In answer to Bob, Maybe that is why I posted this here, knowing that it was beyond my abilities! If I knew how to arrive at the answer, why would I post? That is why I really appreciate the responses to the post. The reason for curve fitting is to ensure, at least in my mind, that a formula of the kind A*n^2, which has basis in the underlying mathematics, would be appropriate. The fact that I am getting best fit curve fitting of the form a*n^1.95 and b*n^2.11 suggest that in fact, A*n^2 is probably the underlying formula, even if it does not give best fit, it would be close. wblipp has placed A=0.182 with an underlying theoretical basis involving the Twin Prime Constant, but the results suggest A is in fact larger than that. Curve fitting over many thousands of values will at least give an approximation to A that can be retrofitted into a theory, I would have thought. I have the confidence I think, in the next set of curve fitting to search for a value of A. I will do this by fitting a curve A*n^2 to moving average values that look forward 50 values and back 50 values.
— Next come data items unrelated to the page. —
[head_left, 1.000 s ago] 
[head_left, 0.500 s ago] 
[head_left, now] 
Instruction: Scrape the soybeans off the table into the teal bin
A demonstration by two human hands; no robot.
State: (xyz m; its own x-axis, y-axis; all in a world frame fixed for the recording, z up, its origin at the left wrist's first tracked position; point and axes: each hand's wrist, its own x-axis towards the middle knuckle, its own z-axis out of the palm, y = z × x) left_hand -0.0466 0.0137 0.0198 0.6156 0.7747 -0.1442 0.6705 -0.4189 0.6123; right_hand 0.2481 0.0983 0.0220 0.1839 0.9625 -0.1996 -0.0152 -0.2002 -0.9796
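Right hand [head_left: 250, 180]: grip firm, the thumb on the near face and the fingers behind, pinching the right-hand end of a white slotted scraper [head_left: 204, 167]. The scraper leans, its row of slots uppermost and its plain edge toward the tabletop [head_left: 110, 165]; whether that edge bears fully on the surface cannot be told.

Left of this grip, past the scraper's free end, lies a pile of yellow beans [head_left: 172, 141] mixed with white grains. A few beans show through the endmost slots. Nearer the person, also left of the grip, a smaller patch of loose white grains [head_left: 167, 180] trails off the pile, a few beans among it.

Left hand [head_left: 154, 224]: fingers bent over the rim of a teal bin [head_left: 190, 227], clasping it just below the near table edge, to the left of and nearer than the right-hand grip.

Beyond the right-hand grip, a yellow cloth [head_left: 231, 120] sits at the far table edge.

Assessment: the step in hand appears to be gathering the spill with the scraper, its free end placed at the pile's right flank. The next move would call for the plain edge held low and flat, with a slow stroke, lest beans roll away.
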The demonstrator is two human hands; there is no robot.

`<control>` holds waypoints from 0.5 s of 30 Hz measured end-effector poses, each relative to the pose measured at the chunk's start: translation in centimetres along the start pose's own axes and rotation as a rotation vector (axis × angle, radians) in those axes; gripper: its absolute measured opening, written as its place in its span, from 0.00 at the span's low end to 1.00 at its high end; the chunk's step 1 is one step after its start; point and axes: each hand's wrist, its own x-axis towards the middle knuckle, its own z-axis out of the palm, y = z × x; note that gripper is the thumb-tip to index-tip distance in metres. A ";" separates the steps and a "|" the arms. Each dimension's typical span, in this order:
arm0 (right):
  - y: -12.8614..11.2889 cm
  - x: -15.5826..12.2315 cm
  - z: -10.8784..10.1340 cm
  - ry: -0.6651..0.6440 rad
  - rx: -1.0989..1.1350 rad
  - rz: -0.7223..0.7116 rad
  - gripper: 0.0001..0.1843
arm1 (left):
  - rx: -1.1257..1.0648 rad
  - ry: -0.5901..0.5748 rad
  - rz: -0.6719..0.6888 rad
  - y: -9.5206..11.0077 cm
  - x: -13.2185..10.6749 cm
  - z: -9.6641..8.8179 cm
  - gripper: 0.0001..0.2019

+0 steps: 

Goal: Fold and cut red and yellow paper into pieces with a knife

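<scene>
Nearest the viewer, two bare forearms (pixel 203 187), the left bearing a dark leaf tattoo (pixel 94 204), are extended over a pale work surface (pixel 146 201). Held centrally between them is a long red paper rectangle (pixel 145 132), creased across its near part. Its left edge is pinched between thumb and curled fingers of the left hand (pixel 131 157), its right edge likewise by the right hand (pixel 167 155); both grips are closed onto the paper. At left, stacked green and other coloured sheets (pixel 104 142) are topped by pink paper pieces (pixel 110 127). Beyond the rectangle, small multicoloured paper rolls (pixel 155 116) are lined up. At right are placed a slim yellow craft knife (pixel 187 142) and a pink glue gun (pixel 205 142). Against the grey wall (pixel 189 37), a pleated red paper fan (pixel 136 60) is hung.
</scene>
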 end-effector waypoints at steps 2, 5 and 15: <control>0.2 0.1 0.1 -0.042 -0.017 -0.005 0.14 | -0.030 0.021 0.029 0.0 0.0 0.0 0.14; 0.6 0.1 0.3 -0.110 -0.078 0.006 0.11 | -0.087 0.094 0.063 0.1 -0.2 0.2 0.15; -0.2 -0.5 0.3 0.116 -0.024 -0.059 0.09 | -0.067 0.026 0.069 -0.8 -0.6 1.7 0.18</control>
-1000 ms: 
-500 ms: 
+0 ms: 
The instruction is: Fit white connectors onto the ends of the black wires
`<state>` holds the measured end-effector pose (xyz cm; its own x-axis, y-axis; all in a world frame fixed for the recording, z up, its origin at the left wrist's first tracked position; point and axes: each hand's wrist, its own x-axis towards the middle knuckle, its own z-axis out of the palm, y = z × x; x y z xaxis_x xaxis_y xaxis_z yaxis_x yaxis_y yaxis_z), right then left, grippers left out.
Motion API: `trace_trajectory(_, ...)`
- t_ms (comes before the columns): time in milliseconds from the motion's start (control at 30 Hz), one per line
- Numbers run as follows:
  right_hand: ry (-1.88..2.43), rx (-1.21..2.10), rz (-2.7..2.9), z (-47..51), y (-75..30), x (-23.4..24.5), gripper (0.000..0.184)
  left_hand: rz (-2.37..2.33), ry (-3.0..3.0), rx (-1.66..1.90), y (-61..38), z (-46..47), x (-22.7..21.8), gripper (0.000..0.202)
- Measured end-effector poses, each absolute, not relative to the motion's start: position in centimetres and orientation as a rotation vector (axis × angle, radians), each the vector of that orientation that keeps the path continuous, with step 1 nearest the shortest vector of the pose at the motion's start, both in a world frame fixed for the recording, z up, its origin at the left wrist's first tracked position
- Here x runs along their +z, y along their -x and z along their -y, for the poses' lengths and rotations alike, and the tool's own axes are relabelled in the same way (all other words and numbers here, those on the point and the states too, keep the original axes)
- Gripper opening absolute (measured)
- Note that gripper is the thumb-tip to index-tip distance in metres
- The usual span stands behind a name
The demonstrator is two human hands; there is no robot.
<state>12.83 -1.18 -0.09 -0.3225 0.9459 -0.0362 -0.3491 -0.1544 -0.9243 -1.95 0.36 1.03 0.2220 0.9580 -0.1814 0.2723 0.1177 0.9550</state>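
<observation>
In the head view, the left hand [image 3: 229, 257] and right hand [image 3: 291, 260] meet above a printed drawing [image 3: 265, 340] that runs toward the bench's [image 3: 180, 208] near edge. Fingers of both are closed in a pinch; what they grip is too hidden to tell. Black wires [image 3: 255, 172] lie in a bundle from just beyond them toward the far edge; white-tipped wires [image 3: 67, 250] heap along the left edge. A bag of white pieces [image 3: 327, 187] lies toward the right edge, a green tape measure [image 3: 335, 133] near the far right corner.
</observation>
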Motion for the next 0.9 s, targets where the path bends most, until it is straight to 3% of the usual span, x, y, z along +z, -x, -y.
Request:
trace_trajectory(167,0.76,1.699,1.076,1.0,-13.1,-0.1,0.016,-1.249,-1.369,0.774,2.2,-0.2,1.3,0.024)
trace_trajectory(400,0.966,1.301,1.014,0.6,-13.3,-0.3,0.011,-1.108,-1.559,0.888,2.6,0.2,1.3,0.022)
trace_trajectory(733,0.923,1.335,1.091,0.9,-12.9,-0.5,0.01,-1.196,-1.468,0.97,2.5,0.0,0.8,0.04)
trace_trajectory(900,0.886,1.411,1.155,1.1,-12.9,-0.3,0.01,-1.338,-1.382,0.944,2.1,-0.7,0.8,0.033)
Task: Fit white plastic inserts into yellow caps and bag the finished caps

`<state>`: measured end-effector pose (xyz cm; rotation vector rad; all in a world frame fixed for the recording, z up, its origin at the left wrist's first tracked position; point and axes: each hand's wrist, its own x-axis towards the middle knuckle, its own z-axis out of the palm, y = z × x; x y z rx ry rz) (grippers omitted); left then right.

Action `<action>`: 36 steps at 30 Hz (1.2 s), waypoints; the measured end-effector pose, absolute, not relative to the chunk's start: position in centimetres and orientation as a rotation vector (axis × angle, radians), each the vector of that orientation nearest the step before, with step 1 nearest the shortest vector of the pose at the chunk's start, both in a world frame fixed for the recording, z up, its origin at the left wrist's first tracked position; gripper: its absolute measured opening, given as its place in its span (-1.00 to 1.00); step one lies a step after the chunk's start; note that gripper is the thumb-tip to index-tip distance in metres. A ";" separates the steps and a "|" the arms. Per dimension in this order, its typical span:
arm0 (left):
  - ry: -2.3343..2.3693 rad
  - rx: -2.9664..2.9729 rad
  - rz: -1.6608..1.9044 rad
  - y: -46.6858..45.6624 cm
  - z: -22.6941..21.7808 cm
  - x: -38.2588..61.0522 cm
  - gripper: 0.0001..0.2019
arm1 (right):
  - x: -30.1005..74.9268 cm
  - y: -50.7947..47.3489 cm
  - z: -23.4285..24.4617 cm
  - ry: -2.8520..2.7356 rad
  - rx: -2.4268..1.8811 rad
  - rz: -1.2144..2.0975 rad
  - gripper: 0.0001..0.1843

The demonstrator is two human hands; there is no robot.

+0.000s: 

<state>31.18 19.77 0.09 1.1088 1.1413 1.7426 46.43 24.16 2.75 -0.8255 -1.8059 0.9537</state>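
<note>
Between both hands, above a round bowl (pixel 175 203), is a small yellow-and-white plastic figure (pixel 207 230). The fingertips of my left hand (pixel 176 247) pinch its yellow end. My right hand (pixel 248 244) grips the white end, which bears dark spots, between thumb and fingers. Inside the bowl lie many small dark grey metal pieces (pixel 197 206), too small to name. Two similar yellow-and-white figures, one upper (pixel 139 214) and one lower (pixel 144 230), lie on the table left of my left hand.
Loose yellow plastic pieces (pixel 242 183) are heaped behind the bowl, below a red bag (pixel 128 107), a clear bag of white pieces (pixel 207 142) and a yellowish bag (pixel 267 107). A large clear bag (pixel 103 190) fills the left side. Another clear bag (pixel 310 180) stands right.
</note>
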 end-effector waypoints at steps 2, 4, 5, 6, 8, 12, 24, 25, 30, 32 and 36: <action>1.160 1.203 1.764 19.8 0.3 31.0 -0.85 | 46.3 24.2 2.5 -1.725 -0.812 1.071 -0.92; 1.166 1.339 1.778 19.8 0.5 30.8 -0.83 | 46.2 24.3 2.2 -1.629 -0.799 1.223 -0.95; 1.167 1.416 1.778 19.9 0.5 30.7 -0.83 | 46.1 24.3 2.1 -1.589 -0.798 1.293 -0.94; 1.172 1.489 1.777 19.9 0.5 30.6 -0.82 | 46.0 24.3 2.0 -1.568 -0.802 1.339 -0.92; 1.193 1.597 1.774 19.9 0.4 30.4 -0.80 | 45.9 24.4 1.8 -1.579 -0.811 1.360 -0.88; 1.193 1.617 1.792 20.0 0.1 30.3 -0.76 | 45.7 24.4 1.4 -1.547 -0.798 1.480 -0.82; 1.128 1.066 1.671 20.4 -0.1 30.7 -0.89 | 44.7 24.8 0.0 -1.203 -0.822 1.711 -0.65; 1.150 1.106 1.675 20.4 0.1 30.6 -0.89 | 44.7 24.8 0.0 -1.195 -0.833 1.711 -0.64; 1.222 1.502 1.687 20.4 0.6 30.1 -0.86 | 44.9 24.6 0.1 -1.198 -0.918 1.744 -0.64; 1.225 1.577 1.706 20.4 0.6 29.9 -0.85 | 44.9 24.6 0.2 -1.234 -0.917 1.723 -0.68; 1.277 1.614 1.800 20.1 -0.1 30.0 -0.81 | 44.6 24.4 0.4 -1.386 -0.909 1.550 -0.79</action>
At least I will establish something to mull over. |
Line of best fit of the form k=A*n^2 for the first 4621 n values, comparing the moving average of 50 values n-25 to n+25, appears to be A=0.368, which is close to twice wblipps A=0.182
Now it will be interesting to back into the theory Applying to n=333333, and using A=0.364, then the average expected first prime, on average, would be at k=40.4G. The TPS site is sieving to 100G which is quoted at providing 90% certainty. |
Looking at medians rather than averages - the median of 45 ranges of 100 is 66.3% of the average taken by adding the first ks and dividing by 100, (looks as if it could be approx 2/3rds) which would bring the formula for A down to 0.24, which is still higher than theory.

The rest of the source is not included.